Your instructions:
Beginning with the line below that contains "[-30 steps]" and ending with the line that contains "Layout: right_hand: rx", retype every line exactly. Pictures are not copied.

[Items from a data source]
Start of Block

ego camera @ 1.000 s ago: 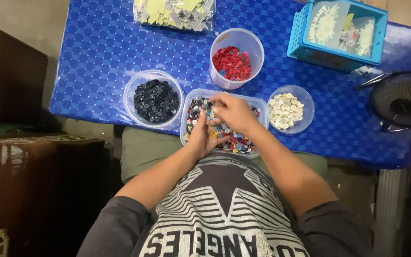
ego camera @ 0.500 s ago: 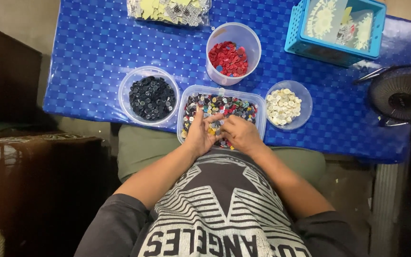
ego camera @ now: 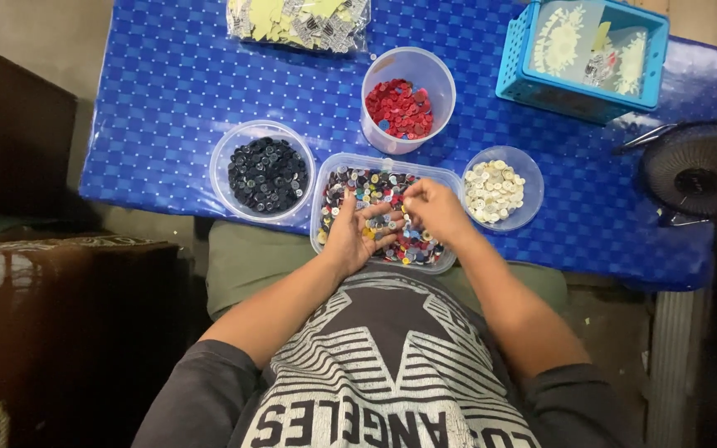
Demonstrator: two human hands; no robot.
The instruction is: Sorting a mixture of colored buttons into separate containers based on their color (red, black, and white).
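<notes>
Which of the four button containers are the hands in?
The rectangular tub of mixed-colour buttons, nearest the person. Both hands are in it; the round black, red and white containers go untouched.

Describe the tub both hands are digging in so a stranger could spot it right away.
On the blue table, look at the near edge, where the left hand and right hand meet. They rest in a clear rectangular tub of mixed-colour buttons. The round tubs beside it each hold one colour: black, red or cream.
</notes>
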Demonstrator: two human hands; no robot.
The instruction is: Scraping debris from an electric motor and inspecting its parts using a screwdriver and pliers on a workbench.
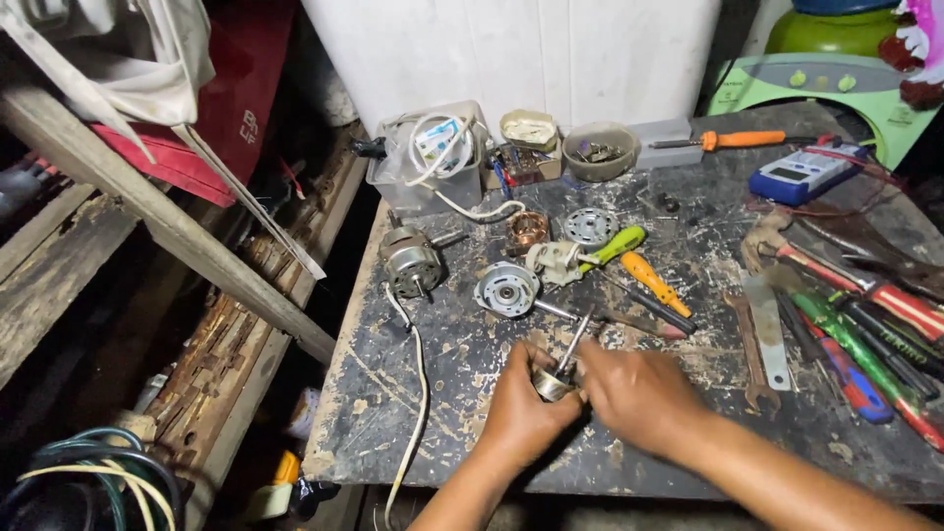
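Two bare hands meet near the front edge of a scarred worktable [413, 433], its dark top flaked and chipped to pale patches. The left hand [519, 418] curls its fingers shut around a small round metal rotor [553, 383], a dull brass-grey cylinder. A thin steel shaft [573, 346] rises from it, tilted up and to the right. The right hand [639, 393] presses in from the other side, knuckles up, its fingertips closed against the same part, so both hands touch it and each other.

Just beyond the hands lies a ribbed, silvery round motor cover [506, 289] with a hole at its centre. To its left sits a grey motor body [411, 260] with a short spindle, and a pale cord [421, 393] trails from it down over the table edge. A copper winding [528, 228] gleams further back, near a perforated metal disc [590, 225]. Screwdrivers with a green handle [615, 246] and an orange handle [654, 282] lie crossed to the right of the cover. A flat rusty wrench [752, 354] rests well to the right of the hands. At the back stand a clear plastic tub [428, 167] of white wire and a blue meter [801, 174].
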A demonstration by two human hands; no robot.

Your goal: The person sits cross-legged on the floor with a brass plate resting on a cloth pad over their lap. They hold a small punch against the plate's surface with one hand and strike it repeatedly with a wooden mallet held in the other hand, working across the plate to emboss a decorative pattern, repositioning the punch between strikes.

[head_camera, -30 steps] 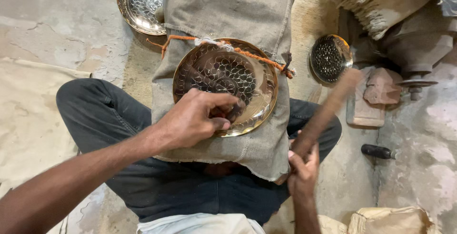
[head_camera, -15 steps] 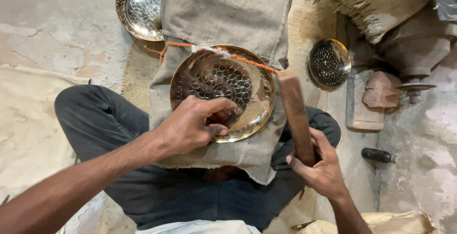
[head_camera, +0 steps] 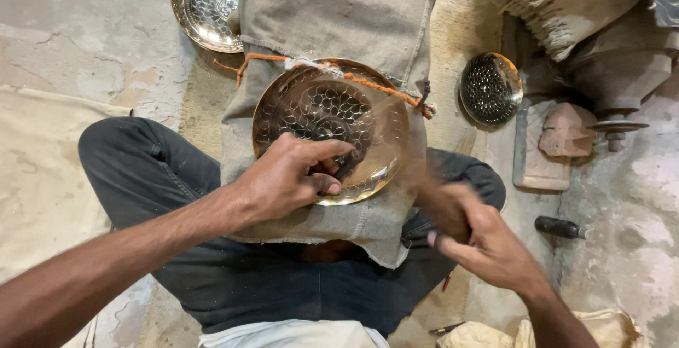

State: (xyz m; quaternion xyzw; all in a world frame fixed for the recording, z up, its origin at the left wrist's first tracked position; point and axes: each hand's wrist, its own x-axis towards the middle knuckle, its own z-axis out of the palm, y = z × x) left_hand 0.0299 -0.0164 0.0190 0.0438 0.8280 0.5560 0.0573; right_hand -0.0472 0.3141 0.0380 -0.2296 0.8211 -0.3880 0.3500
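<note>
The left hand point(head_camera: 293, 178) rests on the round, brass-coloured metal plate with a scale-like embossed pattern point(head_camera: 322, 107), fingers curled and pinched around something small and dark at the plate's lower middle; it looks like a punch or chisel, though the fingers cover most of it. The right hand point(head_camera: 481, 238) is blurred with motion just off the plate's lower right edge, fingers closed as if gripping a handle, but what it holds is smeared into a faint streak and I cannot tell its shape.

The plate lies on a coarse grey-brown burlap cloth point(head_camera: 339, 15) draped over the person's lap, tied across its upper edge with a frayed orange cord point(head_camera: 382, 83). The step in hand appears to be striking the pattern into the plate; the next blow would call for the pinched tool held steady on its mark and the plate kept from sliding.

Beyond the cloth's upper left corner a second silvery embossed plate point(head_camera: 205, 5) lies on the concrete floor point(head_camera: 85, 44), partly cut off by the frame. To the right sits a small dark perforated metal bowl point(head_camera: 490, 88), near a reddish stone block point(head_camera: 566, 132). A short dark cylindrical tool point(head_camera: 562, 228) lies on the floor at right.
</note>
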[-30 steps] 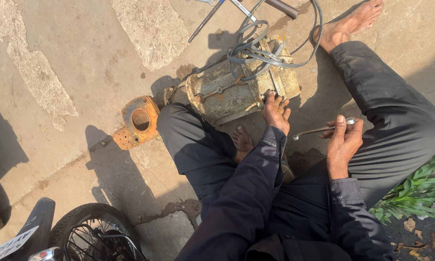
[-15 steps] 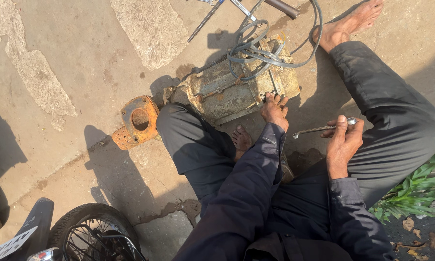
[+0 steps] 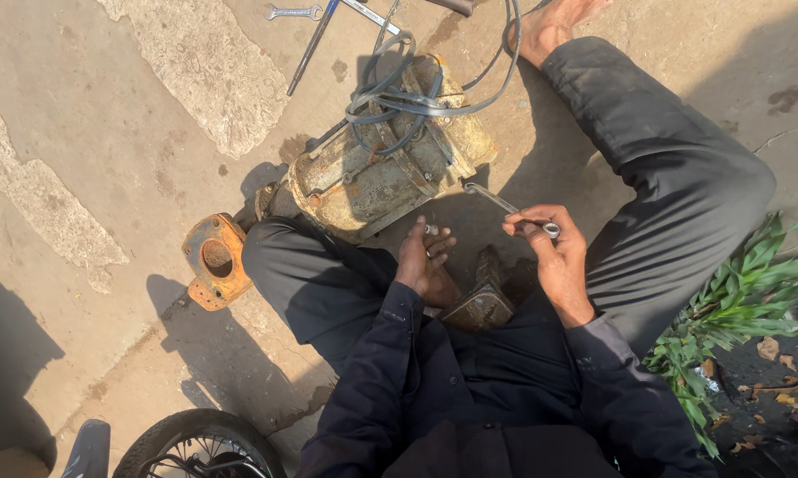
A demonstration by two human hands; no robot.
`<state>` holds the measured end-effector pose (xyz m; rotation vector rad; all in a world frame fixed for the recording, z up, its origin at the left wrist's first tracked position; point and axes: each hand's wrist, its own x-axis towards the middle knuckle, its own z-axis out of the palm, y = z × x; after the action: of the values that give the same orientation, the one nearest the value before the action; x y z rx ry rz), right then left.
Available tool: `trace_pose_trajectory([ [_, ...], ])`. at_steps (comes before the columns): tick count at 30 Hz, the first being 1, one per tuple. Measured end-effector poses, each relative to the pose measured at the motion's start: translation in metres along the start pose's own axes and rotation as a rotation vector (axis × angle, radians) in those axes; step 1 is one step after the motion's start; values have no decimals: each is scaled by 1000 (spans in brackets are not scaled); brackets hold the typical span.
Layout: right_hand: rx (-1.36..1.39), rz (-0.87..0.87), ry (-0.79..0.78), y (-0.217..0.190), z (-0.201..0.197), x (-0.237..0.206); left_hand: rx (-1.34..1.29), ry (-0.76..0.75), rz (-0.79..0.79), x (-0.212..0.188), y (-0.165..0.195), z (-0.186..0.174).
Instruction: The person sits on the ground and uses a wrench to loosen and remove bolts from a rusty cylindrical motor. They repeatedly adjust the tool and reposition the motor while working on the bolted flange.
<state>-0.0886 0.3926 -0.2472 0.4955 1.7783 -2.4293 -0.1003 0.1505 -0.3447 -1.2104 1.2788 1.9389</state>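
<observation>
On concrete, right hand [image 3: 554, 257] grips a wrench [image 3: 508, 206] beside the motor [image 3: 377, 168]; left hand [image 3: 426, 261] pinches a small bolt [image 3: 431, 229].

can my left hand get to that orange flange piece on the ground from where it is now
Probably not directly: the left hand sits inside the bent left leg, and the orange flange lies outside that knee, so the leg is in the way.

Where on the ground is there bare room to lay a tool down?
Bare concrete spreads left of the rusty motor, above the orange flange. Crowded: the lap, where left hand and right hand work, and the cables.
</observation>
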Motion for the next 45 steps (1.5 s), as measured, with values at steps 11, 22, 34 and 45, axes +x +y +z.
trace_pose_trajectory([
  [11,-331,237,-309,8,10,-15,-363,-157,173,2,18,-5],
  [22,-659,337,-121,27,37,-3,394,1,472,-51,151,-32],
  [34,-417,407,91,50,56,23,930,487,940,97,305,-91],
  [45,3,555,427,42,53,37,592,58,755,53,286,-11],
])
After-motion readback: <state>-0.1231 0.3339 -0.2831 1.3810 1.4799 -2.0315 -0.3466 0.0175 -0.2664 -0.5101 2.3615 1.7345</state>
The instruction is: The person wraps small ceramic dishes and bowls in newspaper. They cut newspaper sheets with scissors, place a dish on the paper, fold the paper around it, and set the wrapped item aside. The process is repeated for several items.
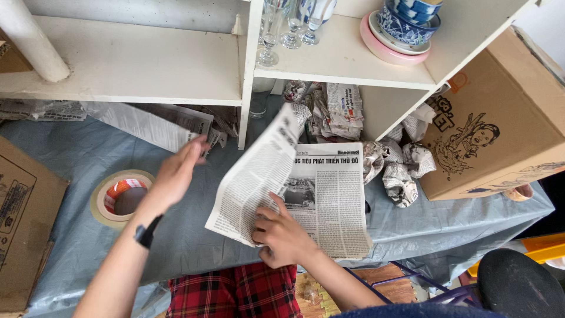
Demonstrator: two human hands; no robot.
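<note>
An open newspaper (329, 200) lies on the grey-blue sheet (194, 235) that covers the floor. Its left page (253, 176) is lifted and curls upward. My right hand (282, 235) presses on the paper's lower middle and pinches the lifted page's lower edge. My left hand (176, 174) hovers flat, fingers together and stretched out, left of the raised page, holding nothing. A black band sits on that wrist (147, 231).
A white shelf unit (247, 70) holds stemmed glasses (282, 26) and stacked blue-and-white bowls on a pink plate (403, 29). Crumpled newspaper wads (397, 168) lie beneath it. A tape roll (120, 197) rests at left. Cardboard boxes stand at right (500, 118) and left (23, 218).
</note>
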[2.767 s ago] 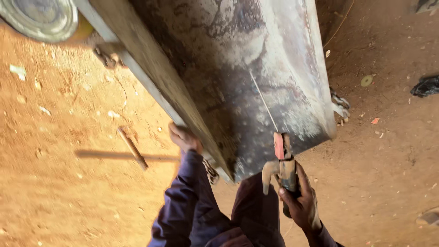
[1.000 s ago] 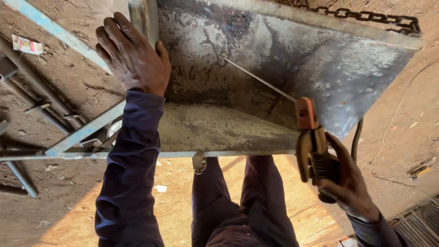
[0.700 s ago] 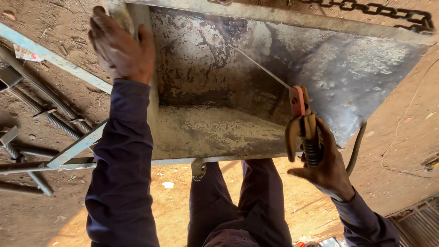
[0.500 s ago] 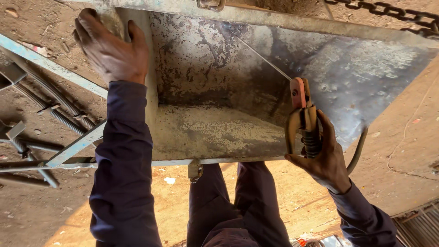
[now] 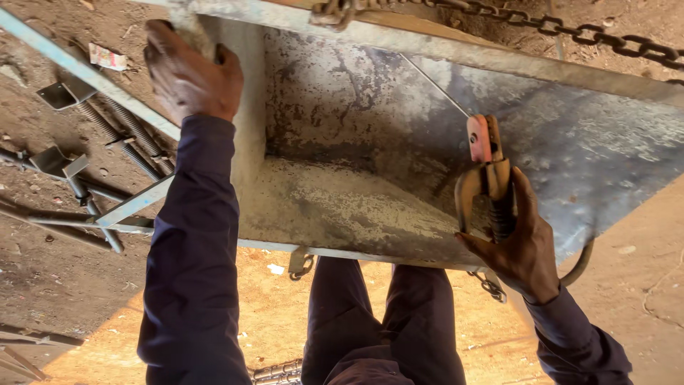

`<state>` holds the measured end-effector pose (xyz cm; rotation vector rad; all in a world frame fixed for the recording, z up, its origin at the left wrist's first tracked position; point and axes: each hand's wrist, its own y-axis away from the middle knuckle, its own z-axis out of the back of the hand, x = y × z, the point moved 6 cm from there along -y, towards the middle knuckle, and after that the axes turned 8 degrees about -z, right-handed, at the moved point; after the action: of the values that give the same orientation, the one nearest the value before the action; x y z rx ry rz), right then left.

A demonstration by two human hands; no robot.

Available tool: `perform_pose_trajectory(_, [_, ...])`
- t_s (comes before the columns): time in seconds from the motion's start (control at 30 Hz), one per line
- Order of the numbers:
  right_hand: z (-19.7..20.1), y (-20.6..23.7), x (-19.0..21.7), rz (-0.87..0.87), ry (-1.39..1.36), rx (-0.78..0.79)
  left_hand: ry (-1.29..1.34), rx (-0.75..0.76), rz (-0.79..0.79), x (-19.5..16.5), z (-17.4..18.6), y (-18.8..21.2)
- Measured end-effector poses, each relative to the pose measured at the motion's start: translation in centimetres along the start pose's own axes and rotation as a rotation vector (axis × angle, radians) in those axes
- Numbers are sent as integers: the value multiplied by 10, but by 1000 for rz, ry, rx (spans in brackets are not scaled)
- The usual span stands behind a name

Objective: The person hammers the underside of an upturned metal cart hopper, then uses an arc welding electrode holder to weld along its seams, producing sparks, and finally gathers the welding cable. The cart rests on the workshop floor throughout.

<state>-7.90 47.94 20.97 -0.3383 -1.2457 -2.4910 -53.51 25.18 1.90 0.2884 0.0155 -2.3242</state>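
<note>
Electrode holder (image 5: 488, 178) is gripped by right hand (image 5: 524, 246); left hand (image 5: 189, 71) clasps metal trough (image 5: 342, 207) corner.

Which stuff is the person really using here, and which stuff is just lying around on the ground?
In use:
left hand gripping the corner of the metal trough
right hand holding the welding clamp
thin rod in the clamp

Lying about:
chain along the rim
springs
metal bars
paper scrap

Your head camera, the only view, looked steeply down and close into the open metal box (image 5: 399, 178), with your legs (image 5: 385, 321) just below it and dirt ground (image 5: 43, 285) around it.
</note>
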Motion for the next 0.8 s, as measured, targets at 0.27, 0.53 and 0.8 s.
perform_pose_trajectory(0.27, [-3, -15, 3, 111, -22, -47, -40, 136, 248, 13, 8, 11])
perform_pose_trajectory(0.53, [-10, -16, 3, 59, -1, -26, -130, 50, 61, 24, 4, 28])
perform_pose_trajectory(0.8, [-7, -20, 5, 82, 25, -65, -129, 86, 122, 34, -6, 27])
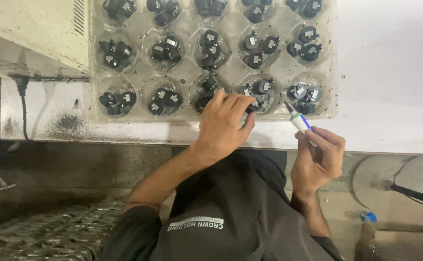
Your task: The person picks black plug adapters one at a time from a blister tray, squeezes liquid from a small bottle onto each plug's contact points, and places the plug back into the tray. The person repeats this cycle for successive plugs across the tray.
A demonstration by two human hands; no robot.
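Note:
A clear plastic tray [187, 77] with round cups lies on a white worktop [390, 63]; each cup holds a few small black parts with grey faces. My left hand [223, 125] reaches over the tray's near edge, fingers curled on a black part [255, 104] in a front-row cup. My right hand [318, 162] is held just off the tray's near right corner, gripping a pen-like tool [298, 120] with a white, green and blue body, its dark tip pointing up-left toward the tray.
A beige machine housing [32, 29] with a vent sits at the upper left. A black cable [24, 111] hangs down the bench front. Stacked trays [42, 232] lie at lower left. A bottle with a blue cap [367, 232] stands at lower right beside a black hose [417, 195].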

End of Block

Expected output:
[-30 steps] 
[-15 steps] 
[+0 steps] 
A demonstration by two human hands; no robot.
`<state>` holds the measured end-effector pose (xyz m; rotation vector rad; all in a world frame fixed for the recording, z up, its origin at the left wrist's first tracked position; point and axes: each hand's wrist, its own x-axis towards the middle knuckle, its own z-axis out of the palm, y = z × x; after the action: of the values that give the same orientation, the one nearest the value before the action; x y z rx ry rz), right then left.
Available tool: `trace_pose_trajectory([ [_, ...], ])`. at_steps (comes before the columns): tick count at 30 Hz, the first being 1, one per tuple. Measured end-effector poses, each relative to the pose measured at the motion's start: translation in metres along the start pose's own axes and rotation as a rotation vector (axis × angle, radians) in those axes; step 1 is one step after the motion's start; values have no decimals: each is scaled by 1000 (spans in brackets are not scaled); brackets hold the typical span.
Layout: right_hand: rx (-1.36..1.39), rz (-0.87..0.87), ry (-0.79..0.78), y (-0.217..0.190), z (-0.201..0.197), x (-0.237..0.206); left_hand: rx (-1.34..1.29), ry (-0.76..0.75), rz (-0.79..0.79), x (-0.212..0.188), y (-0.165..0.195), z (-0.186..0.174).

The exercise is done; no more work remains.